→ **WORK REQUEST**:
Return the full listing below, unchanged.

→ **DATA PROVIDED**:
BEGIN

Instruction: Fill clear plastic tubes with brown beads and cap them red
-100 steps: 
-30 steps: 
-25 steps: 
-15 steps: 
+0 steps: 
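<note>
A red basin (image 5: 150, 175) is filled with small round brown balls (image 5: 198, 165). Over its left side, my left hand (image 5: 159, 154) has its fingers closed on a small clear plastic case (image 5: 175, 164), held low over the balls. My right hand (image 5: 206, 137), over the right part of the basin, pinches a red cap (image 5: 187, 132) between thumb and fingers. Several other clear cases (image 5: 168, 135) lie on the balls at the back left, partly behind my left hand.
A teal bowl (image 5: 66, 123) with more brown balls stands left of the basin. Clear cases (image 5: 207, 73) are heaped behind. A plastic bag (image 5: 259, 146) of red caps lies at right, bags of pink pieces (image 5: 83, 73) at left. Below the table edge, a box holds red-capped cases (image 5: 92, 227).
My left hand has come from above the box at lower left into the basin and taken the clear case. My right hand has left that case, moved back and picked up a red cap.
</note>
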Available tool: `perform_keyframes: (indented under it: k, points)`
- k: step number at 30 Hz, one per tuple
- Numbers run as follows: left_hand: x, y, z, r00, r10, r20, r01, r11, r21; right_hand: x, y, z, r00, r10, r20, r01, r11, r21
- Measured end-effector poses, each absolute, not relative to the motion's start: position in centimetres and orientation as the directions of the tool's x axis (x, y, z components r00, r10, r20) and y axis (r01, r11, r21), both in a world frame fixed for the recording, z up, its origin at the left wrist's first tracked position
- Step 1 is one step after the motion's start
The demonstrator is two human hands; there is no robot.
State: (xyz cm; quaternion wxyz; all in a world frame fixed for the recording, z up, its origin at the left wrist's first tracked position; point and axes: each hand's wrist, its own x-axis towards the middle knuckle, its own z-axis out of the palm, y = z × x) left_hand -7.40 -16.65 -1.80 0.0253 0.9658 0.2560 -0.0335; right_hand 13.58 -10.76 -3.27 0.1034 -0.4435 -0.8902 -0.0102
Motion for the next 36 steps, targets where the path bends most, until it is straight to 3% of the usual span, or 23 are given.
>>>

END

→ **EXERCISE ANSWER**:
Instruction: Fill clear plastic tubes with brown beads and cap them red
-100 steps: 
-30 steps: 
-25 steps: 
-15 steps: 
+0 steps: 
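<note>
A red basin (image 5: 150, 175) is filled with small round brown balls (image 5: 198, 165). Over its left side, my left hand (image 5: 159, 154) has its fingers closed on a small clear plastic case (image 5: 175, 164), held low over the balls. My right hand (image 5: 206, 137), over the right part of the basin, pinches a red cap (image 5: 187, 132) between thumb and fingers. Several other clear cases (image 5: 168, 135) lie on the balls at the back left, partly behind my left hand.
A teal bowl (image 5: 66, 123) with more brown balls stands left of the basin. Clear cases (image 5: 207, 73) are heaped behind. A plastic bag (image 5: 259, 146) of red caps lies at right, bags of pink pieces (image 5: 83, 73) at left. Below the table edge, a box holds red-capped cases (image 5: 92, 227).
My left hand has come from above the box at lower left into the basin and taken the clear case. My right hand has left that case, moved back and picked up a red cap.
</note>
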Available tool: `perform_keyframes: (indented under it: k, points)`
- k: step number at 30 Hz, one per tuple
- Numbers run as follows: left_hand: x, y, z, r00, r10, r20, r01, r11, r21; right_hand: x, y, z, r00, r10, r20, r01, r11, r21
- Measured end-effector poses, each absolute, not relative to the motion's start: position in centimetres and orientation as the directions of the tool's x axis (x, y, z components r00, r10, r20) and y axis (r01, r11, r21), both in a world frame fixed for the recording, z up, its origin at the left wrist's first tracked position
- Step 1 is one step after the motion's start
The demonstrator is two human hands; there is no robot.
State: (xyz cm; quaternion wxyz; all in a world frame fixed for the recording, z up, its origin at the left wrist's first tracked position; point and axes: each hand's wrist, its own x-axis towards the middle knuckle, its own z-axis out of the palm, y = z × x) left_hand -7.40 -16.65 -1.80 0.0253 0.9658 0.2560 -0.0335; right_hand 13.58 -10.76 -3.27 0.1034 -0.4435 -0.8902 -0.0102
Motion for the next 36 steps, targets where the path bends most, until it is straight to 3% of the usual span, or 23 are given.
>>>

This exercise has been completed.